Asia needs more cash, campaigns, law changes to end HIV epidemic: U.N.

REUTERS
Thin Lei Win
Original Article:  reut.rs/1uBSWqn

The Asia-Pacific region will not meet the goal of ending the HIV epidemic in 15 years unless it changes laws and attitudes hostile to people living with HIV, the head of the United Nations agency on AIDS said on Wednesday.

Governments need to spend more on programs targeting key groups, improve access to lifesaving drugs and overhaul punitive laws that stop people seeking help, Michel Sidibé, executive director of UNAIDS, told the Thomson Reuters Foundation.

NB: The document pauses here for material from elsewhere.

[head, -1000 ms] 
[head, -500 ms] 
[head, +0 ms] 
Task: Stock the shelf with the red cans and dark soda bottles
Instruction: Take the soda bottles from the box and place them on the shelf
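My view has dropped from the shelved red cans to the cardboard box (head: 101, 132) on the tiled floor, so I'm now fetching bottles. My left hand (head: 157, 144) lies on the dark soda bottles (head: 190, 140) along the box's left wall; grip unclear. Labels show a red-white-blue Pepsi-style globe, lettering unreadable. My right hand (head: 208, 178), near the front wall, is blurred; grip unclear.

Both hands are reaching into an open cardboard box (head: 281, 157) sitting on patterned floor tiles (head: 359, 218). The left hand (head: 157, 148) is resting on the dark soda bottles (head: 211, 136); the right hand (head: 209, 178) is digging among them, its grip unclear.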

"I’m fully convinced that if you don’t address these issues … it’s impossible to end HIV/AIDS," said Sidibé, speaking on the opening day of an Asia Pacific inter-governmental meeting on HIV and AIDS in Bangkok.
 
UNAIDS announced a five-year, fast-track approach in November that it said could effectively end the worldwide health threat posed by the human immunodeficiency virus (HIV) by 2030.

HIV, the virus that causes AIDS, is spread via blood, semen and breast milk. There is no cure, but AIDS can be kept at bay for many years by taking cocktails of antiretroviral drugs (ARV).